→ **TASK TO CARRY OUT**
Exactly reproduce the lines beginning with the line that includes "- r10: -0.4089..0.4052" and ending with the last line of the data.

◇ ◇ ◇

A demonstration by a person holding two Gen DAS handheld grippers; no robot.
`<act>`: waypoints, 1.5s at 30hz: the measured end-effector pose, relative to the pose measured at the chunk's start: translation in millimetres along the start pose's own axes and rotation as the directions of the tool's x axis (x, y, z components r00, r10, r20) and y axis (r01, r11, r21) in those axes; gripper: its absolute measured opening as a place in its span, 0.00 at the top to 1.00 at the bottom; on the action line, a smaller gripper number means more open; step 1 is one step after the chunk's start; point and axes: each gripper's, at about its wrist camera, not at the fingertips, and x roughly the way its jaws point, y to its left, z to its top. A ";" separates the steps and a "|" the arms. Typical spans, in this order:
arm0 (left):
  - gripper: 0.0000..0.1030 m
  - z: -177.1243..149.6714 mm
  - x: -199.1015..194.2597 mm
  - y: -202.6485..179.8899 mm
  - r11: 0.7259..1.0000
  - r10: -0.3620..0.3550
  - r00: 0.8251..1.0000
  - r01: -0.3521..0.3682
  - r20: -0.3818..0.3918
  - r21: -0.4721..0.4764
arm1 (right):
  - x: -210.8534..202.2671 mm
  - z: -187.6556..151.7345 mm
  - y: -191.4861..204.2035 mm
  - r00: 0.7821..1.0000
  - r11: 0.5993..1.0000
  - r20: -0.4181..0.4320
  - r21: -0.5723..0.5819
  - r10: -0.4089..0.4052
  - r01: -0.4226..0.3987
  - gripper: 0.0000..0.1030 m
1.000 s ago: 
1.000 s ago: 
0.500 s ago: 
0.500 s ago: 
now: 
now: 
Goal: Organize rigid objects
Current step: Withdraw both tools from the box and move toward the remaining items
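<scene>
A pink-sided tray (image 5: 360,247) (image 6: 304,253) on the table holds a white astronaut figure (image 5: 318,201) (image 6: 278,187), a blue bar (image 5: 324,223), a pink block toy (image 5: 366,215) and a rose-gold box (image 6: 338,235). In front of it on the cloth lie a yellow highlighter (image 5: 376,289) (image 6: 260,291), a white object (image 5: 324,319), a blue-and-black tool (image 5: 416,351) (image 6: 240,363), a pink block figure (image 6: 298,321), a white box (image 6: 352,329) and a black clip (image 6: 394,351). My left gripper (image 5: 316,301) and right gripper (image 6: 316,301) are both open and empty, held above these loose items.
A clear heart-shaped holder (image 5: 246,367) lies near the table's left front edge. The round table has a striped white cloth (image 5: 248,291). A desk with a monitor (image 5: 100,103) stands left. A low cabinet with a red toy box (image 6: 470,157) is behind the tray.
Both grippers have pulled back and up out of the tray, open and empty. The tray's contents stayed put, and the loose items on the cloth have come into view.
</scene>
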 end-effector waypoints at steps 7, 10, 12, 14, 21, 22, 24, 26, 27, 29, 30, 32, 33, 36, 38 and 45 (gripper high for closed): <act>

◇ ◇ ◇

→ **REPLY**
  - r10: -0.4089..0.4052
  - r01: -0.4226..0.3987
  - gripper: 0.0000..0.1030 m
1.000 s ago: 
1.000 s ago: 
0.500 s ago: 
0.500 s ago: 
now: 
now: 
Goal: Organize rigid objects
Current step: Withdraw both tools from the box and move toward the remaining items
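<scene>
A pink-sided tray (image 5: 360,247) (image 6: 304,253) on the table holds a white astronaut figure (image 5: 318,201) (image 6: 278,187), a blue bar (image 5: 324,223), a pink block toy (image 5: 366,215) and a rose-gold box (image 6: 338,235). In front of it on the cloth lie a yellow highlighter (image 5: 376,289) (image 6: 260,291), a white object (image 5: 324,319), a blue-and-black tool (image 5: 416,351) (image 6: 240,363), a pink block figure (image 6: 298,321), a white box (image 6: 352,329) and a black clip (image 6: 394,351). My left gripper (image 5: 316,301) and right gripper (image 6: 316,301) are both open and empty, held above these loose items.
A clear heart-shaped holder (image 5: 246,367) lies near the table's left front edge. The round table has a striped white cloth (image 5: 248,291). A desk with a monitor (image 5: 100,103) stands left. A low cabinet with a red toy box (image 6: 470,157) is behind the tray.
Both grippers have pulled back and up out of the tray, open and empty. The tray's contents stayed put, and the loose items on the cloth have come into view.
</scene>
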 end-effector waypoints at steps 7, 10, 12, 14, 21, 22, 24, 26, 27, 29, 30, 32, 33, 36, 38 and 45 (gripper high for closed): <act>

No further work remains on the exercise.